→ THE TASK: Print the records below exactly, from the line containing "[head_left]" down to the line containing "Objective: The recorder", both lines included, and omit every picture.

*** Opening of RECORDS SHOWN ***

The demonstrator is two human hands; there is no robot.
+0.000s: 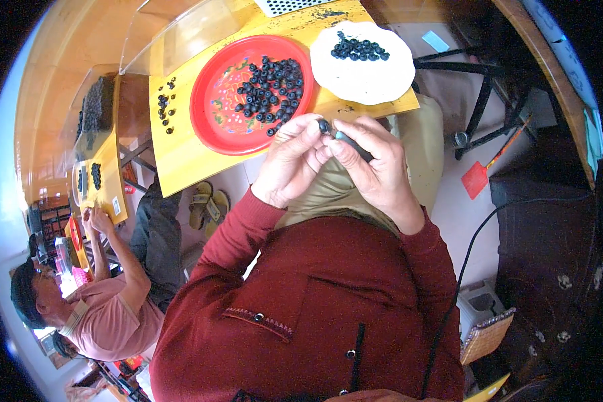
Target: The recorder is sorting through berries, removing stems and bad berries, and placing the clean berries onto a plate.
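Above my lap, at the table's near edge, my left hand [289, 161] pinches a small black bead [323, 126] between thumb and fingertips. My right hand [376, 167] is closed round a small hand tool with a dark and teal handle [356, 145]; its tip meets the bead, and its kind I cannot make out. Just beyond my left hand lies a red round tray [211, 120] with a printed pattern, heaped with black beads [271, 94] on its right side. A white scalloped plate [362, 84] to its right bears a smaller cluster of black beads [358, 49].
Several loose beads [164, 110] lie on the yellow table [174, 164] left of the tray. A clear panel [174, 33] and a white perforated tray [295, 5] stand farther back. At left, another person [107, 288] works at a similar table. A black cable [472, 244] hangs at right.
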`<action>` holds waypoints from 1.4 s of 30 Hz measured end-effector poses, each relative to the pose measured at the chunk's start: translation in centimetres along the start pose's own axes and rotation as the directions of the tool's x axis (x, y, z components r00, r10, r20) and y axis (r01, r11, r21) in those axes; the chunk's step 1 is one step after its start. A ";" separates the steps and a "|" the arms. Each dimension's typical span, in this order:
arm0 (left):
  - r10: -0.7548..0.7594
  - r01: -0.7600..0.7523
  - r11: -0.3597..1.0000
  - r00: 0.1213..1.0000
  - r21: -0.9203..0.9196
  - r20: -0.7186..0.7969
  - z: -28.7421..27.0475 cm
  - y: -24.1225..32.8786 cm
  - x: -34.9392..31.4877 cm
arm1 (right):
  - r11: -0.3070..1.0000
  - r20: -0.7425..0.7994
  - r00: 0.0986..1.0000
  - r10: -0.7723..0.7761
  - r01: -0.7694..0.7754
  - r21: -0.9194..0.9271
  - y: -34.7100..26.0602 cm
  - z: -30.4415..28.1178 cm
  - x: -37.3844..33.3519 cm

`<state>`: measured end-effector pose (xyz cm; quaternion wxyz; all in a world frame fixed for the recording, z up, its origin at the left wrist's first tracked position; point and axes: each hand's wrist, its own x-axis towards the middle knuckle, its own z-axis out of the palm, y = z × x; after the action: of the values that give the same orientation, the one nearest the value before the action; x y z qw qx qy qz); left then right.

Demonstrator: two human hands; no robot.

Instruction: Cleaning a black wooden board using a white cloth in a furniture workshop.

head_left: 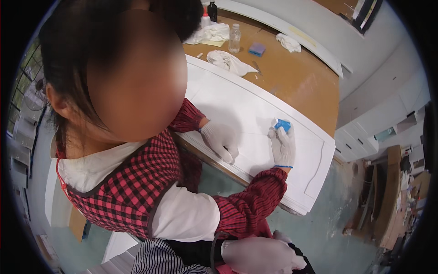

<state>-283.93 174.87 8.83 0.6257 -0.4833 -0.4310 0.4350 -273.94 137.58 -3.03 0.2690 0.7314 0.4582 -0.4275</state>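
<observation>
Low in the view, a pale gloved hand, apparently my left hand [260, 256], lies crosswise beyond a black-and-white striped cloth [159, 258]. It is blurred, so its grip cannot be made out. Just past it shows a small pale glove part, possibly my right hand [281, 236], its fingers mostly hidden. A dark curved band [214, 251] crosses near the wrist. Close in front, a co-worker in a red-and-black checked apron [118, 196] leans over a white panel [255, 107]. The co-worker's right glove grips a blue block [283, 124] on the panel; their left glove [221, 141] rests on it.
Behind the panel, a brown tabletop [305, 77] carries white rags [230, 62], a clear plastic bottle [234, 39] and a purple-and-blue sponge [257, 49]. White cabinets [365, 123] line the right side, and a brown wooden stand [385, 196] is on the green floor [315, 237].
</observation>
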 end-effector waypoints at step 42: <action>-0.128 0.126 0.989 0.992 -0.076 -0.020 -1.2 -0.7 0.1 | 0.965 0.039 0.996 0.077 -0.085 0.248 5.0 7.8 -1.3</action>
<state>-282.64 174.61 9.36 0.6390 -0.4831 -0.4691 0.3719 -272.64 128.70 -5.72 0.1986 0.7713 0.3665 -0.4809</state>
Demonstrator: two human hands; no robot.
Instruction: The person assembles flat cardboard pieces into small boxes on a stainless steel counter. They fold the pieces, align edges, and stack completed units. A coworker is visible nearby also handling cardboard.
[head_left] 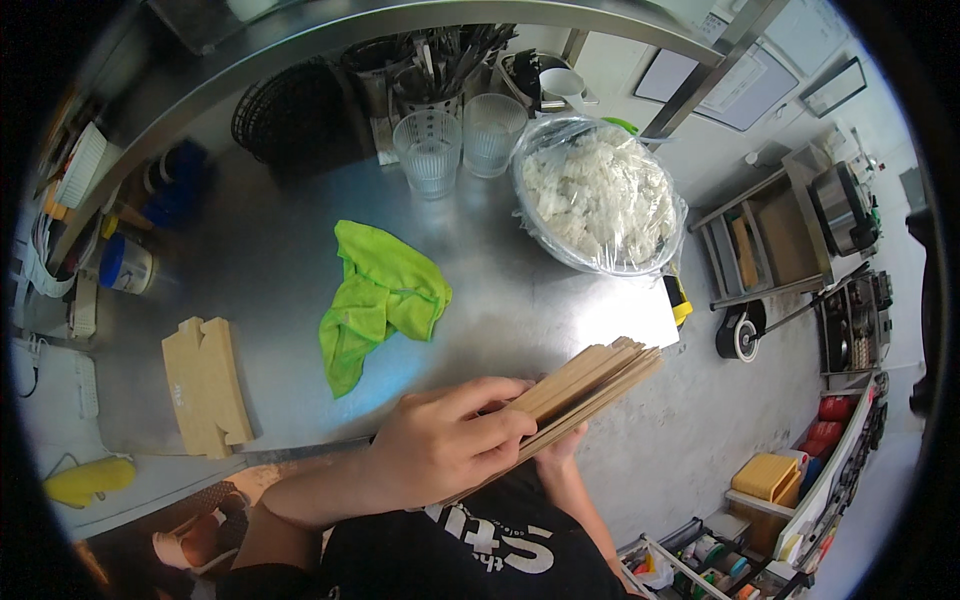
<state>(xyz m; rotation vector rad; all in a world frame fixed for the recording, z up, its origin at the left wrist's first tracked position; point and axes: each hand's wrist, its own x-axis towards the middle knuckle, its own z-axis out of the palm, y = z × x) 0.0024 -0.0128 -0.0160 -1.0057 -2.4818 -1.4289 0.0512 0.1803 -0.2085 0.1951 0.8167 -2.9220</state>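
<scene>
A thick stack of flat brown cardboard pieces [585, 385], apparently flattened cartons, is held on a slant above the table's near edge. My left hand [445, 440] is closed around its near side, with the fingers over the top edges. From below, my right hand [562, 447] grips the stack, and most of its fingers are hidden behind the cardboard. One separate flat cardboard piece with notched edges [207, 388] lies at the left of the steel table [290, 390]. A crumpled green cloth [385, 300] rests just beyond my left hand.
A large bowl of white rice under clear wrap [600, 195] stands at the back right, beside two clear cups [428, 150]. Behind them are a utensil holder [430, 90] and a black basket [290, 115]. A metal shelf bar [420, 22] crosses overhead.
</scene>
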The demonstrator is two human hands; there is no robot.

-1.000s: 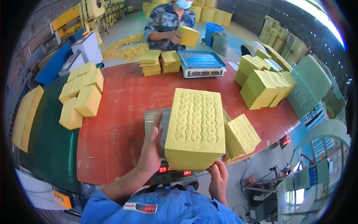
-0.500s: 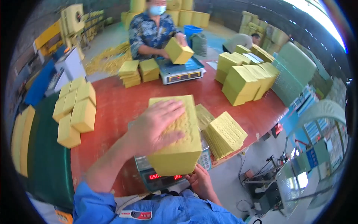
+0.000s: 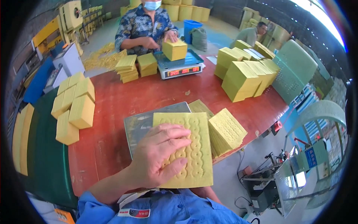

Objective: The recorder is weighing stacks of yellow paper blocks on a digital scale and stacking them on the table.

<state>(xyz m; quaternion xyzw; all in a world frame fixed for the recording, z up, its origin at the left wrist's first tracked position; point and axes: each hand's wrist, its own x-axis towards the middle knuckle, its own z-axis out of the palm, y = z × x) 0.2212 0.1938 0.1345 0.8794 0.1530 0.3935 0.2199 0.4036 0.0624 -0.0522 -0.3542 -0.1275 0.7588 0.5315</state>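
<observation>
A stack of yellow embossed paper sheets (image 3: 195, 149) is tilted toward me, off the near part of the scale (image 3: 141, 125) and close to my body. My left hand (image 3: 160, 153) lies flat on its top sheet, fingers stretched and thumb apart. Only the forearm of my right arm shows, below the stack's near edge; the right hand is hidden under or behind the paper. To the right, a fanned stack of yellow sheets (image 3: 228, 128) leans beside a flatter yellow pile (image 3: 200, 107).
Across the red table (image 3: 112, 156), a masked co-worker rests one hand on a yellow block (image 3: 174, 50) on another scale (image 3: 181, 72). Yellow stacks (image 3: 241, 80) stand at the far right, smaller ones (image 3: 82, 112) at the left. A pale green chair (image 3: 298, 71) stands right.
My stack has come off the scale toward me, its top now facing up more fully. My right hand has gone out of sight. The co-worker's block has been set down on their scale.
</observation>
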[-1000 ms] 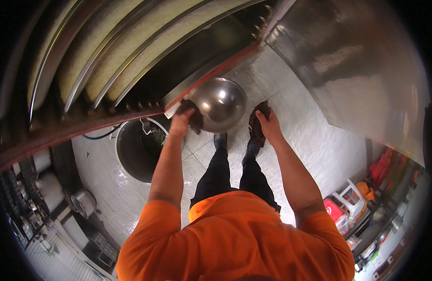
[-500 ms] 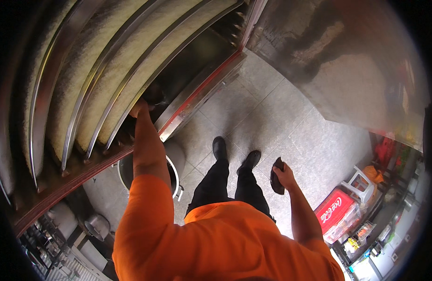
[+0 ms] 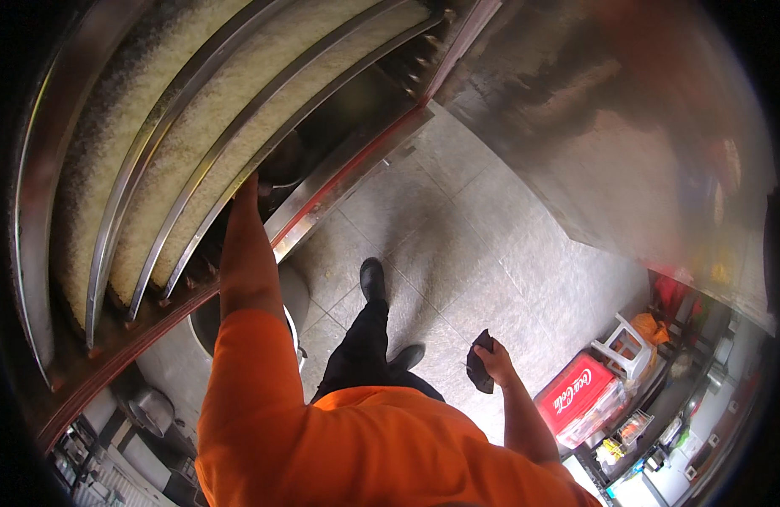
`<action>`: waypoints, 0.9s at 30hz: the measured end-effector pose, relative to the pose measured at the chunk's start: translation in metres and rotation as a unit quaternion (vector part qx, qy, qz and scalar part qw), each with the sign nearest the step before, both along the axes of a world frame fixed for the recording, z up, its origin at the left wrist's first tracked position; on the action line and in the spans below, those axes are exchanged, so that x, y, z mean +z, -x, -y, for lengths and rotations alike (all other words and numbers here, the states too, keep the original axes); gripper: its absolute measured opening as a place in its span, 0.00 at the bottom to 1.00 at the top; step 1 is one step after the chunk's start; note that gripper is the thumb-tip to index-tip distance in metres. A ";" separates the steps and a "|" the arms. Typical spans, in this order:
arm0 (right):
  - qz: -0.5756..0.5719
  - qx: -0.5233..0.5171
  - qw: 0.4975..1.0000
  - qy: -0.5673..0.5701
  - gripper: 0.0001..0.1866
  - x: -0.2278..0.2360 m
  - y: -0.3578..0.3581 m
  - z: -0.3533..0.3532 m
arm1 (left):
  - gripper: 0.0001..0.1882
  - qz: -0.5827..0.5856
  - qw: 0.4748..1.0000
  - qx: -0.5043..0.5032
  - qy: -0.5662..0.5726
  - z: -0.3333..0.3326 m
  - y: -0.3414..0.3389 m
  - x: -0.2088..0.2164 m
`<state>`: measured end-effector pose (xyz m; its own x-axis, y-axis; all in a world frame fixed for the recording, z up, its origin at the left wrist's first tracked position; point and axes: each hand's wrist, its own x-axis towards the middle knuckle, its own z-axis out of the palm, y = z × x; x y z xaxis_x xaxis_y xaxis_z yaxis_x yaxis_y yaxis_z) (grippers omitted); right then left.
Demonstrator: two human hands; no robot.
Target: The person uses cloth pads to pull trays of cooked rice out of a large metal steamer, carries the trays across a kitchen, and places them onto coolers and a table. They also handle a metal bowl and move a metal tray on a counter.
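Note:
My left arm reaches into a tall metal cabinet with a red-edged frame (image 3: 365, 169). Stacked in it are metal trays (image 3: 145, 144) filled with pale grains that look like rice (image 3: 212, 127). My left hand (image 3: 249, 188) is beneath the lowest filled tray, in the dark bottom space, its fingers hidden by the tray edge. Some dark, shiny rounded shape (image 3: 280, 169) lies close by it; I cannot make out what it is. Down at my right side, my right hand (image 3: 497, 363) is closed on a dark folded cloth (image 3: 477, 368).
The cabinet's large metal door (image 3: 576, 127) stands swung out at the upper right. A big metal pot (image 3: 295, 297) is on the tiled floor under my left arm. To the right are a red crate (image 3: 574, 390), a white plastic stool (image 3: 628, 348) and shelves.
My left hand has gone deeper under the lowest tray, its fingers now out of sight. My right hand has shifted with the cloth. One foot has stepped back, and the view has moved nearer the trays.

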<state>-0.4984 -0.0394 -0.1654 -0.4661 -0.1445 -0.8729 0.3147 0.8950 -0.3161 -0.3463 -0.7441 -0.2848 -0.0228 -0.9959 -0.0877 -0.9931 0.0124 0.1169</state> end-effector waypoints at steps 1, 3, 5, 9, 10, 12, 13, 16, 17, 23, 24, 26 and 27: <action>0.004 0.001 1.000 -0.009 0.21 0.002 0.001 0.002 | 0.30 -0.009 1.000 0.003 -0.007 0.002 0.000 0.000; 0.028 -0.040 0.999 0.003 0.19 -0.004 -0.002 -0.004 | 0.29 -0.024 0.999 0.005 -0.021 0.005 0.000 -0.001; 0.031 -0.047 0.998 0.011 0.18 -0.007 0.000 -0.005 | 0.29 -0.041 0.999 0.009 -0.035 0.006 0.001 -0.003; 0.025 -0.053 0.998 0.014 0.17 0.001 0.003 0.007 | 0.28 -0.073 0.995 0.020 -0.062 0.012 0.003 -0.007; 0.030 -0.061 0.997 0.025 0.15 -0.005 0.001 0.003 | 0.28 -0.084 0.994 0.022 -0.069 0.012 0.005 -0.008; 0.037 -0.076 0.995 0.046 0.12 -0.012 -0.001 -0.005 | 0.28 -0.100 0.991 0.029 -0.086 0.014 0.007 -0.010; 0.041 -0.084 0.995 0.041 0.12 -0.016 -0.001 -0.009 | 0.28 -0.110 0.989 0.034 -0.094 0.014 0.008 -0.011; 0.054 -0.103 0.993 0.034 0.11 -0.015 0.000 -0.003 | 0.27 -0.140 0.982 0.044 -0.119 0.013 0.010 -0.015; 0.060 -0.107 0.992 0.037 0.11 -0.015 0.000 -0.003 | 0.27 -0.153 0.979 0.048 -0.128 0.013 0.011 -0.017; 0.068 -0.127 0.989 0.027 0.12 -0.019 0.001 0.000 | 0.26 -0.267 0.934 0.102 -0.215 0.009 0.014 -0.025; 0.073 -0.136 0.988 0.023 0.11 -0.019 0.001 0.001 | 0.26 -0.289 0.922 0.118 -0.231 0.007 0.014 -0.026; 0.097 -0.158 0.982 0.034 0.10 -0.016 0.002 0.003 | 0.25 -0.328 0.898 0.143 -0.257 0.002 0.015 -0.029; 0.109 -0.167 0.979 0.040 0.09 -0.016 0.002 0.004 | 0.25 -0.345 0.887 0.157 -0.264 -0.002 0.016 -0.031</action>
<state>-0.5007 -0.0430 -0.1811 -0.3039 -0.0880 -0.9486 0.6539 0.7049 -0.2749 -0.3618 -0.7419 -0.3155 0.0193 -0.7865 -0.6173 -0.6275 -0.4902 0.6049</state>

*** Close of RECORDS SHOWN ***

→ THE ANSWER:
[head_left] 
<state>(xyz m; rotation vector rad; all in a world frame fixed for the recording, z up, its origin at the left wrist's first tracked position; point and axes: each hand's wrist, its own x-axis towards the middle knuckle, its own z-axis out of the palm, y = z × x) 0.0024 -0.0128 -0.0160 -1.0057 -2.4818 -1.4289 0.0512 0.1803 -0.2085 0.1951 0.8167 -2.9220</state>
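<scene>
A thick stack of flat brown cardboard pieces [585, 385], apparently flattened cartons, is held on a slant above the table's near edge. My left hand [445, 440] is closed around its near side, with the fingers over the top edges. From below, my right hand [562, 447] grips the stack, and most of its fingers are hidden behind the cardboard. One separate flat cardboard piece with notched edges [207, 388] lies at the left of the steel table [290, 390]. A crumpled green cloth [385, 300] rests just beyond my left hand.
A large bowl of white rice under clear wrap [600, 195] stands at the back right, beside two clear cups [428, 150]. Behind them are a utensil holder [430, 90] and a black basket [290, 115]. A metal shelf bar [420, 22] crosses overhead.
</scene>
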The demonstrator is two human hands; there is no robot.

-1.000s: 
-0.500s: 
+0.000s: 

Objective: The recorder is weighing stacks of yellow paper blocks on a digital scale and stacking them on the table.

Work on the exercise is now finished.